--- EXERCISE DETAILS ---
Check every line of the entries below for the word "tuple", and copy the ones that have it.

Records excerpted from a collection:
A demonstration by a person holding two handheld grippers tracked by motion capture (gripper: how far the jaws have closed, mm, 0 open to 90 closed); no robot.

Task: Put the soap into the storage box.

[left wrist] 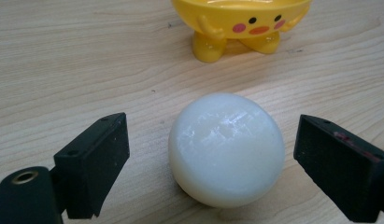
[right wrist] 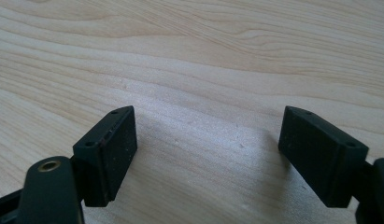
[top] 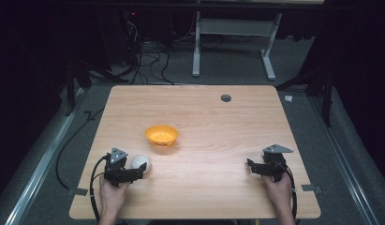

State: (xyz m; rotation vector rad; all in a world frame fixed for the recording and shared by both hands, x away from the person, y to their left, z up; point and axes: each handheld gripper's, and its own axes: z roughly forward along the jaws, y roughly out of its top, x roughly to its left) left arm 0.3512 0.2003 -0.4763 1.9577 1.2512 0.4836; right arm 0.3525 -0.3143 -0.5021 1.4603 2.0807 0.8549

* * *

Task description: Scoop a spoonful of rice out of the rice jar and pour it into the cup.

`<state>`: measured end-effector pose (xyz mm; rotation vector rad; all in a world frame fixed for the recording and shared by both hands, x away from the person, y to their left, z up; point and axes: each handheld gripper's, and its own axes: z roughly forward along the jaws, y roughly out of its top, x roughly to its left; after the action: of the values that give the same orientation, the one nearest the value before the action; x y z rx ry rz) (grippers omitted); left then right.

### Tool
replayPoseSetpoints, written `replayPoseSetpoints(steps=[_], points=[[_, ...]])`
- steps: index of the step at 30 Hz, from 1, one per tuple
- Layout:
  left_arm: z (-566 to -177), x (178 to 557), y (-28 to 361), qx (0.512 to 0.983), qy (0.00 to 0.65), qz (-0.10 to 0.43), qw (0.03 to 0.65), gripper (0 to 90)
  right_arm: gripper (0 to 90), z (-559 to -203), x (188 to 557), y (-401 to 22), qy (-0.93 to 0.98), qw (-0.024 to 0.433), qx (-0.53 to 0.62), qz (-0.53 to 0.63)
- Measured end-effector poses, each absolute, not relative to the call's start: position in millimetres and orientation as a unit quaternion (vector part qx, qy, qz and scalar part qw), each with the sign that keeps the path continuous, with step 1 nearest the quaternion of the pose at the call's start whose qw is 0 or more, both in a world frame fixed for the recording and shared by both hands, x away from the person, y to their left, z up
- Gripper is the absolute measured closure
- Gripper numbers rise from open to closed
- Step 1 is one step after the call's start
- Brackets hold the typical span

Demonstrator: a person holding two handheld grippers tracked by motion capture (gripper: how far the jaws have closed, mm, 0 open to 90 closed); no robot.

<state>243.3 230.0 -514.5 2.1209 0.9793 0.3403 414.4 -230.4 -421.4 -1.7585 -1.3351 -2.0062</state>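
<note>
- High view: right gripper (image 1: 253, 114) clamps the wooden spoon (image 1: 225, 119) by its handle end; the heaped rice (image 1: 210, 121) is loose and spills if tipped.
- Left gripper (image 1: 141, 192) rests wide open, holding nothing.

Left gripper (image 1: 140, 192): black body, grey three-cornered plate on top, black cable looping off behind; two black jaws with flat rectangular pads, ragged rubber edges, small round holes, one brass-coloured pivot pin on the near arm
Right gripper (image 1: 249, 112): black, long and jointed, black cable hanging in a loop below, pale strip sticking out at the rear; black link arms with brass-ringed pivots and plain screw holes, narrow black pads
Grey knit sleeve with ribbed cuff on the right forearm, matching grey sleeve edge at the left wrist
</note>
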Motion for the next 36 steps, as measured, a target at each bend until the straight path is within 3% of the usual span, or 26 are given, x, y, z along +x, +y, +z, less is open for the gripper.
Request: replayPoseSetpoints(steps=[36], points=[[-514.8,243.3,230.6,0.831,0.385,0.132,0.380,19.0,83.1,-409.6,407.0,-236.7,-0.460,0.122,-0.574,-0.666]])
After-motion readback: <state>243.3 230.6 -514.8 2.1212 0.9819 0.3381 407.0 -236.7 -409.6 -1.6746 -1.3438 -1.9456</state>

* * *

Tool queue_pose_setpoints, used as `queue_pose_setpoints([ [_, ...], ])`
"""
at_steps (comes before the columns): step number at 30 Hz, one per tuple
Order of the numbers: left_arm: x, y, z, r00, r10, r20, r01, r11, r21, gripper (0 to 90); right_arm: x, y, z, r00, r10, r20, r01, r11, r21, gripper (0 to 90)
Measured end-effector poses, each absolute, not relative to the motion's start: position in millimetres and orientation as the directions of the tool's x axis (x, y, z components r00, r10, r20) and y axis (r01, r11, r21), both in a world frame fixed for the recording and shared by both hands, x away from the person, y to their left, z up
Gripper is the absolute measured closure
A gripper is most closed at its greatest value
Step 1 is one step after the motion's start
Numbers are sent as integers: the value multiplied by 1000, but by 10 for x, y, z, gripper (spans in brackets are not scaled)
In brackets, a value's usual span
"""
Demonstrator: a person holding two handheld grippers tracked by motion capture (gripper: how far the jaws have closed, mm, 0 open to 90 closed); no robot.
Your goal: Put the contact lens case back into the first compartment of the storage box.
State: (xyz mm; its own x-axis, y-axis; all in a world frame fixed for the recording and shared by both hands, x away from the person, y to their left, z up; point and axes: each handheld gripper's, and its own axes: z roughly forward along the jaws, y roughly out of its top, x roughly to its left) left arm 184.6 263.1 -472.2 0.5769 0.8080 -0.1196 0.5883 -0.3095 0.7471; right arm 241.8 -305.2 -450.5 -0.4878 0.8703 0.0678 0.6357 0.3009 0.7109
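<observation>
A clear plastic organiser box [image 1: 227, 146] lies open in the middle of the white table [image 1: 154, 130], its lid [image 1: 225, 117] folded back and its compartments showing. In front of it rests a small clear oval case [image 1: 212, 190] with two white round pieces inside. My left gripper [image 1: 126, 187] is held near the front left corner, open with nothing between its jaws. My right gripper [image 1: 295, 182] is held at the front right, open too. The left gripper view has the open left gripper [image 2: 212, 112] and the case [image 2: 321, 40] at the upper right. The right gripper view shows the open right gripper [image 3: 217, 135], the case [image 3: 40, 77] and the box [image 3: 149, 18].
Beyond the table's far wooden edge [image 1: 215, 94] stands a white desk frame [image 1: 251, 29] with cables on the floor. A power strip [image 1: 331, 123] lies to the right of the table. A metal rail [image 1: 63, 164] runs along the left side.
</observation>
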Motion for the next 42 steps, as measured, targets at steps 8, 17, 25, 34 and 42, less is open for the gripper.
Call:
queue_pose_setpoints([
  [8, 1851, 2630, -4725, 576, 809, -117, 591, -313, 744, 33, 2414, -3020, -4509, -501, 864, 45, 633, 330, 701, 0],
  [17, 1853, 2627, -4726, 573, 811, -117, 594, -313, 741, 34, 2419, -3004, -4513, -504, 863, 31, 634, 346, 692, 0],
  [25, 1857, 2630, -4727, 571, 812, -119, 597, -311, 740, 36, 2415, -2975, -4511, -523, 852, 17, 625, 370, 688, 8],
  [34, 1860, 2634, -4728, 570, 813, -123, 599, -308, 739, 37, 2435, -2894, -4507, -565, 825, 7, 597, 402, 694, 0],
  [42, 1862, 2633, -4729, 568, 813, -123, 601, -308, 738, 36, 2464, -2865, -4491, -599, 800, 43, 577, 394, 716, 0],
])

--- YOUR SOLUTION ---
- steps: index of the step at 30 Hz, from 1, one per tuple
at_steps (comes before the columns): step number at 30 Hz, one per tuple

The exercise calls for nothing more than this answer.